**INSTRUCTIONS TO FOLLOW**
Given the records underneath, please repeat exactly the lines from the line with "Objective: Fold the" through the line with "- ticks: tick", passing over any picture.

EXERCISE DATA Start Marker

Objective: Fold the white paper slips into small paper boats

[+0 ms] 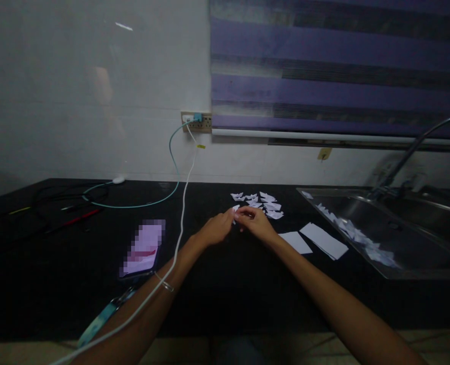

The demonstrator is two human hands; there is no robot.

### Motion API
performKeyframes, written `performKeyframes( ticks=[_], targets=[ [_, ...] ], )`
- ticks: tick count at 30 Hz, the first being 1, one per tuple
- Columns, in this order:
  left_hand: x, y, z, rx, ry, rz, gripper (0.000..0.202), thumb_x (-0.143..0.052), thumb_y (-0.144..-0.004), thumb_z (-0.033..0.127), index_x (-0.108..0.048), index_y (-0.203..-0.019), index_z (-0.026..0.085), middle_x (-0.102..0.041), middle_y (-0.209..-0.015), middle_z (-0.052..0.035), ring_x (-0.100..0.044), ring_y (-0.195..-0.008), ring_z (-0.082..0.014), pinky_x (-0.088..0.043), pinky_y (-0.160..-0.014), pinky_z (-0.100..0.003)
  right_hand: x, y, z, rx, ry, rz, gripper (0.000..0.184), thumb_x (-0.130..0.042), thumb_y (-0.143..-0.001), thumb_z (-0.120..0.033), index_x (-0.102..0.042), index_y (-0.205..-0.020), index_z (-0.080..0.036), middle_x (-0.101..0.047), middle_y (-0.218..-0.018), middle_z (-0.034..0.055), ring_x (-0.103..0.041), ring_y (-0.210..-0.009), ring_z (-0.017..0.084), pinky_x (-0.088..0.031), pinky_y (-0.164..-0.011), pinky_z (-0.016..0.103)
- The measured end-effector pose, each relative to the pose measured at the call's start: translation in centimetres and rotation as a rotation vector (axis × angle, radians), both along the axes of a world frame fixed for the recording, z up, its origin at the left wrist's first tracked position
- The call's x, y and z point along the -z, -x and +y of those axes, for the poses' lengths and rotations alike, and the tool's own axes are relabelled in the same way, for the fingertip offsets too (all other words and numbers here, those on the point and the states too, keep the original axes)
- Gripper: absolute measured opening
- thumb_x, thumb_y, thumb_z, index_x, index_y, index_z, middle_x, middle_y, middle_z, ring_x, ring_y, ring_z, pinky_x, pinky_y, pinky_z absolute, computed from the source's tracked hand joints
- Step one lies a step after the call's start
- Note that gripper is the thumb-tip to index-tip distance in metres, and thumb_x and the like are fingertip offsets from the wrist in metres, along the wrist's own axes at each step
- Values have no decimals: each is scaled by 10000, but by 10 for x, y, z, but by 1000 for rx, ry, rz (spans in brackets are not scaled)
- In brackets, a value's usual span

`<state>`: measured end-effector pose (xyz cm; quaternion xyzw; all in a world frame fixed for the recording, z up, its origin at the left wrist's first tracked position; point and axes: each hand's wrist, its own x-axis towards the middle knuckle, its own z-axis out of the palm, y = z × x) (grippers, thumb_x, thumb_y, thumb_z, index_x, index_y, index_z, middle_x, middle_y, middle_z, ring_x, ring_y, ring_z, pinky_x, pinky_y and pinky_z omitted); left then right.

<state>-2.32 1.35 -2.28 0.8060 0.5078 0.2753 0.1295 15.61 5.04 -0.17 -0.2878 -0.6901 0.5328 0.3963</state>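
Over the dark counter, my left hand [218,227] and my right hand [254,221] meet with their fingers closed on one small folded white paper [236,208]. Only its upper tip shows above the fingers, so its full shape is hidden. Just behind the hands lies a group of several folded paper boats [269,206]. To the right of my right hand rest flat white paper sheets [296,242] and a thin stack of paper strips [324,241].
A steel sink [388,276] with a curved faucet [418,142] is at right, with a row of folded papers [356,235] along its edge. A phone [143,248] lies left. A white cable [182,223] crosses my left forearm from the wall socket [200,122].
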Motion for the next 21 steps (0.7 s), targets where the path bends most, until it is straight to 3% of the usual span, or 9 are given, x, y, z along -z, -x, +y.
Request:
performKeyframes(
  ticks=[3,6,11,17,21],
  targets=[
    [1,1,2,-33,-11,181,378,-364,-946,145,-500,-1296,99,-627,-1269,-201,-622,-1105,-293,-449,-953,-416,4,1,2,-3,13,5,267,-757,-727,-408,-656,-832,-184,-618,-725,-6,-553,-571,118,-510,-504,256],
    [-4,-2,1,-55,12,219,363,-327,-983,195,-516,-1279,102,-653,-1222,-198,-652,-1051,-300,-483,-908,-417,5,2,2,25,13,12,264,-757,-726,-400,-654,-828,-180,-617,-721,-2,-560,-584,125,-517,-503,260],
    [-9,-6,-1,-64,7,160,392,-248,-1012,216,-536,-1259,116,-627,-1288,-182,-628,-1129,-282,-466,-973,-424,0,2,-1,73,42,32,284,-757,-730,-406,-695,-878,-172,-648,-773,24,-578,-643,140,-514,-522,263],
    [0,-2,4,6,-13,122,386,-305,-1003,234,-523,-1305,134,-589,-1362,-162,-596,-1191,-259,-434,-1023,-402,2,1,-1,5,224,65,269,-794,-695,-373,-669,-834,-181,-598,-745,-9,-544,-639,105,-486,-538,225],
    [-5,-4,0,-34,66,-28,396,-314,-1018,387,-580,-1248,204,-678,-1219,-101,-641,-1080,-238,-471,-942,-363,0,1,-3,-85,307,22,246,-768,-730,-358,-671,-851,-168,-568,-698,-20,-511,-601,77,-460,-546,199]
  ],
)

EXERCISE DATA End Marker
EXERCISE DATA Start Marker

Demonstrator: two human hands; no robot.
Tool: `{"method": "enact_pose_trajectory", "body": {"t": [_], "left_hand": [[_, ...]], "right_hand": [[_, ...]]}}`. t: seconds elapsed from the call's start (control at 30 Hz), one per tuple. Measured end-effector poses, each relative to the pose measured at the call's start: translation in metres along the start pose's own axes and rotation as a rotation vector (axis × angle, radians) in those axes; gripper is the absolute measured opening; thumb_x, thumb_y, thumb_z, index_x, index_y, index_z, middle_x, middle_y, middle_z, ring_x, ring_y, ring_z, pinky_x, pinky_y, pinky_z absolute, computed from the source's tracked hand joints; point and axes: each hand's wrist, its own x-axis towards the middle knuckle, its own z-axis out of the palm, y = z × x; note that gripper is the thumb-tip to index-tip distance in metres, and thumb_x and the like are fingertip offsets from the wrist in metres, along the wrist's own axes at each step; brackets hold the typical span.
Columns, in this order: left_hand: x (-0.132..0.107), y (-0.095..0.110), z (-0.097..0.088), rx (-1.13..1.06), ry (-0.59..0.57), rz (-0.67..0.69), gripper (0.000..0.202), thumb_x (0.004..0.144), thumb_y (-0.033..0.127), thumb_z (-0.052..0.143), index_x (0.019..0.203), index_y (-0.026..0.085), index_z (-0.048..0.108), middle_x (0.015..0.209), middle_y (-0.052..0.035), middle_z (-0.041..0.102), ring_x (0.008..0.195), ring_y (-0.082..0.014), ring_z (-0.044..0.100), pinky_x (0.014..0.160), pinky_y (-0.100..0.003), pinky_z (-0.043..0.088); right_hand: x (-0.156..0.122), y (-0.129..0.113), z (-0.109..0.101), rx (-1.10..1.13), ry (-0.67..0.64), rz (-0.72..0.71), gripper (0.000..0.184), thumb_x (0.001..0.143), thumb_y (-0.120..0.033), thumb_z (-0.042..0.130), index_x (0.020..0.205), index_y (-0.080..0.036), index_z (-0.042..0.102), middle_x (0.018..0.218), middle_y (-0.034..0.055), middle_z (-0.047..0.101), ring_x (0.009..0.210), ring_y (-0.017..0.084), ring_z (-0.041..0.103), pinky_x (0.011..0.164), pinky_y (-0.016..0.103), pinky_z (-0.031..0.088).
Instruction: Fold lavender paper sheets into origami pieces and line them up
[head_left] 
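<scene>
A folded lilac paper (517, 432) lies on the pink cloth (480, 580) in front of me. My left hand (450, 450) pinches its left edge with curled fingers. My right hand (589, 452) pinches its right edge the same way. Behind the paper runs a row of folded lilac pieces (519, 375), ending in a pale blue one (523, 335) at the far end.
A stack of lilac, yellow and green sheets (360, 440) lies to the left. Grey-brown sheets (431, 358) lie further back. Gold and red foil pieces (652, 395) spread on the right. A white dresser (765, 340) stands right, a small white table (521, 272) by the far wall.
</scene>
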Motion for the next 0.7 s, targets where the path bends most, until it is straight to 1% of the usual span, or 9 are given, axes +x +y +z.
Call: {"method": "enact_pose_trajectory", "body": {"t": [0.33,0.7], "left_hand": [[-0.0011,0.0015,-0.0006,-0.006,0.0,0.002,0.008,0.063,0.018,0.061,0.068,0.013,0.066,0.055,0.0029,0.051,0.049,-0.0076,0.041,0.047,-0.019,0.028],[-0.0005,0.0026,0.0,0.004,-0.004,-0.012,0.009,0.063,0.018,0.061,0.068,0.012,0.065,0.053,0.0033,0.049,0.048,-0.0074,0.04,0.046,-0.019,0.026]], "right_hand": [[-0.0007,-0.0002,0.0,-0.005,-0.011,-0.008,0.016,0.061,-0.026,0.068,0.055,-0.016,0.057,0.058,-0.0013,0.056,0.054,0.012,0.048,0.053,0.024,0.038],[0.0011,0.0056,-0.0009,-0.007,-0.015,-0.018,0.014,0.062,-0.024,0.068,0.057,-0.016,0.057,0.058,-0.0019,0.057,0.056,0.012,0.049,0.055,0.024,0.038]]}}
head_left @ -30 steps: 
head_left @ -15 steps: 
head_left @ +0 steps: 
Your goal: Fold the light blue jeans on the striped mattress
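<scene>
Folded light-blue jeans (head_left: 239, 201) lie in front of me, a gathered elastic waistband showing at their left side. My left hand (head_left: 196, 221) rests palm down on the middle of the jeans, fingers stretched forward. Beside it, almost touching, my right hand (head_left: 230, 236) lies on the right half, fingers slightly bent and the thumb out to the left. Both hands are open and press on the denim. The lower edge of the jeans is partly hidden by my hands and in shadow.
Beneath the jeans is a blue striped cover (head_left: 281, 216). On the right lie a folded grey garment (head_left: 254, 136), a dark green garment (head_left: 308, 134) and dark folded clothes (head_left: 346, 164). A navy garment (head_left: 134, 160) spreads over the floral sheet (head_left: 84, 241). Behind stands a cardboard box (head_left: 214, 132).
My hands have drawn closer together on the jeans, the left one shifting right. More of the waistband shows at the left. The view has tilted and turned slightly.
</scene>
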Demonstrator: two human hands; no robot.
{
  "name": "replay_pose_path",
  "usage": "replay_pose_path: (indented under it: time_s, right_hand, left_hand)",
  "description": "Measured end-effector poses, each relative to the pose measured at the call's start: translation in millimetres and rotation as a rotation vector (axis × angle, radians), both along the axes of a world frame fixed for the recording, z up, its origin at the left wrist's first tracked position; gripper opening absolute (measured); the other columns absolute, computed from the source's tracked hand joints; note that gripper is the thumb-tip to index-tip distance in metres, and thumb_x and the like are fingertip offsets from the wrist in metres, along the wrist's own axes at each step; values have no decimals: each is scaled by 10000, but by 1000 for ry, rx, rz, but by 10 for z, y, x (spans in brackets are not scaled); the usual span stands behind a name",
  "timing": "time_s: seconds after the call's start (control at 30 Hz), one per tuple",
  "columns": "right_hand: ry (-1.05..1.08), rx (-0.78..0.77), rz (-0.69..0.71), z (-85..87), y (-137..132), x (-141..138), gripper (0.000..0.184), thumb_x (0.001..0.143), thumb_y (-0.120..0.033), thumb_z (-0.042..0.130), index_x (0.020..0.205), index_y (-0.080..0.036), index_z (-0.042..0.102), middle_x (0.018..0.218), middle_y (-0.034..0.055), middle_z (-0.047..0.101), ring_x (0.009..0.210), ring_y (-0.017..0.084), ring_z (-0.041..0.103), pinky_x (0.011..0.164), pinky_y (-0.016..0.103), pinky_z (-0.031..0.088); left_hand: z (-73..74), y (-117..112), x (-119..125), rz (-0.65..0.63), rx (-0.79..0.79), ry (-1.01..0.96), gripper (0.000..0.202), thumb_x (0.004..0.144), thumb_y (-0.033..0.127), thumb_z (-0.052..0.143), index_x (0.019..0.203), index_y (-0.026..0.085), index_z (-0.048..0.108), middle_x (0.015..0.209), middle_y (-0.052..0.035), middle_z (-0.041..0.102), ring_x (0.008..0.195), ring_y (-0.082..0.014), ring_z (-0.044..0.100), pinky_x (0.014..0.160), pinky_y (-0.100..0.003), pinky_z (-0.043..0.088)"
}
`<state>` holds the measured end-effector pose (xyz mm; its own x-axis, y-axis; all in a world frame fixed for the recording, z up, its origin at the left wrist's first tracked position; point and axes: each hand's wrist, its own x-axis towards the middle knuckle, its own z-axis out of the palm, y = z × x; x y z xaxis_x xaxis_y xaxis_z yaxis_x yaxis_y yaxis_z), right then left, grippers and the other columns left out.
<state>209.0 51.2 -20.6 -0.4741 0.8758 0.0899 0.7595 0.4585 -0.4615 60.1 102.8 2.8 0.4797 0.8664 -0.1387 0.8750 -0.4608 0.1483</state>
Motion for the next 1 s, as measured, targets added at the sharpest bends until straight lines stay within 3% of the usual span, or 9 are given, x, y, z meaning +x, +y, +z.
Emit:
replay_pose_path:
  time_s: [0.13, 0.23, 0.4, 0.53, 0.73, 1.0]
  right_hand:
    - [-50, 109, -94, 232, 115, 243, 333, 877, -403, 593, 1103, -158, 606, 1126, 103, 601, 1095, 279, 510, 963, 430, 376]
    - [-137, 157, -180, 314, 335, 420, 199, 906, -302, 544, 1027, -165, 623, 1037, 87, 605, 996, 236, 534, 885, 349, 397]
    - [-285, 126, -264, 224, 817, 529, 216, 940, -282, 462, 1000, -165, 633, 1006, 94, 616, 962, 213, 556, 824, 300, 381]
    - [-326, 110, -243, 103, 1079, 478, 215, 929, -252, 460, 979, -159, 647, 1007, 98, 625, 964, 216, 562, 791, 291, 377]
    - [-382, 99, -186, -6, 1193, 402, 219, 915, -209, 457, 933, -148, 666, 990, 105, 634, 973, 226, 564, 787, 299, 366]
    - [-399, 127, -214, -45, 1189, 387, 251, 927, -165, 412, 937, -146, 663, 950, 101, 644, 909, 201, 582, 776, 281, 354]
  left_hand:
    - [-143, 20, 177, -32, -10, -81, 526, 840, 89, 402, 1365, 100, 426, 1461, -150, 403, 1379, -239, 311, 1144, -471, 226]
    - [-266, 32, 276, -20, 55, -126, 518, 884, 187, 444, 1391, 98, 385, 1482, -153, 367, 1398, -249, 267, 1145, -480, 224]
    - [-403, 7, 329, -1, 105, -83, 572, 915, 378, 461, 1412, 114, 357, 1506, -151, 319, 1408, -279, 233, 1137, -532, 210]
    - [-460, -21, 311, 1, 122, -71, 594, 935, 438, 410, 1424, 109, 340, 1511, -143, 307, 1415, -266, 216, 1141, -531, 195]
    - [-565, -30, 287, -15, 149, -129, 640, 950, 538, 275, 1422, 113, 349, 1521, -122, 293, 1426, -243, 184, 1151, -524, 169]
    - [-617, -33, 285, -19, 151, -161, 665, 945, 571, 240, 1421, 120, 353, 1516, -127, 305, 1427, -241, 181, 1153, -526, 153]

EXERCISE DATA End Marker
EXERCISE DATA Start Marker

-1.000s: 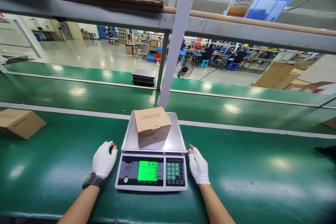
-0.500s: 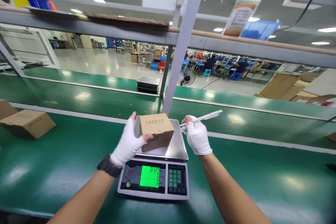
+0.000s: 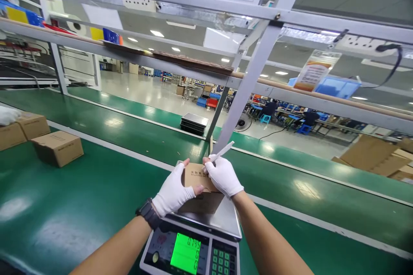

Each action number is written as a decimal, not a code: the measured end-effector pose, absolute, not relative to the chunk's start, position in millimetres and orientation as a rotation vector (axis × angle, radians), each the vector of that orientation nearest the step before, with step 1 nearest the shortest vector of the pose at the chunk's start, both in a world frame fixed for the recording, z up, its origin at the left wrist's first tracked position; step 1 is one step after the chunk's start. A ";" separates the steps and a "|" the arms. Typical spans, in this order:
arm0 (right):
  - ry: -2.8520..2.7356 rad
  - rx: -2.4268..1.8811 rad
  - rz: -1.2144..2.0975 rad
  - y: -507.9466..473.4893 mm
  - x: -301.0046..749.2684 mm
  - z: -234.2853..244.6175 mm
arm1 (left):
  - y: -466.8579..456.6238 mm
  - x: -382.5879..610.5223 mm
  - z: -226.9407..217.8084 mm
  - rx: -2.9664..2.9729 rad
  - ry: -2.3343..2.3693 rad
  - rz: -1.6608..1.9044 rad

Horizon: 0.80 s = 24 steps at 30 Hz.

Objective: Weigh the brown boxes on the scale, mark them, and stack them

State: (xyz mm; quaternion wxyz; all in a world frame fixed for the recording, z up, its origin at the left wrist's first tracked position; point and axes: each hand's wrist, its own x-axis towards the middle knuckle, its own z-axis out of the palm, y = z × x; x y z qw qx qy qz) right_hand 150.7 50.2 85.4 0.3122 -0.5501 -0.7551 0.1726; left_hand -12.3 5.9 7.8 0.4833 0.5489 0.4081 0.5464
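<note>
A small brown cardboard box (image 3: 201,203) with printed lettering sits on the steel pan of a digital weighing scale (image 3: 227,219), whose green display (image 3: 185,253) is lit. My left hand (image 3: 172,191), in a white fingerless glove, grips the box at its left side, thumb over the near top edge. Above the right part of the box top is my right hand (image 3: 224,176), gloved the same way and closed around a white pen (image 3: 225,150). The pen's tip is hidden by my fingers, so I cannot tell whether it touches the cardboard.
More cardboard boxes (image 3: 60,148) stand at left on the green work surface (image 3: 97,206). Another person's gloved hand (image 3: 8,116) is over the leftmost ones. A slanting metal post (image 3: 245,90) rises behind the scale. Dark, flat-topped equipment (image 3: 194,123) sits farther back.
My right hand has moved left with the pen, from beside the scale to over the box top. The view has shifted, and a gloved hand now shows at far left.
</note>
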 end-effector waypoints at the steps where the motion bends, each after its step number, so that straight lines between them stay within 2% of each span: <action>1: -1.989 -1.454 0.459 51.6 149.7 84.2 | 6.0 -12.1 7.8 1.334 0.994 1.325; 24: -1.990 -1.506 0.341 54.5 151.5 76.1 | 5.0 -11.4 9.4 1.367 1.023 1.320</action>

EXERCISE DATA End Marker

**RESULT**
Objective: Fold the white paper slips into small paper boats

[+0 ms] 

The demonstrator is two human hands; there is no robot.

### Motion API
performKeyframes, written `performKeyframes( ticks=[_], targets=[ [_, ...] ], )`
- ticks: tick count at 30 Hz, the first being 1, one per tuple

The complete answer has now been given.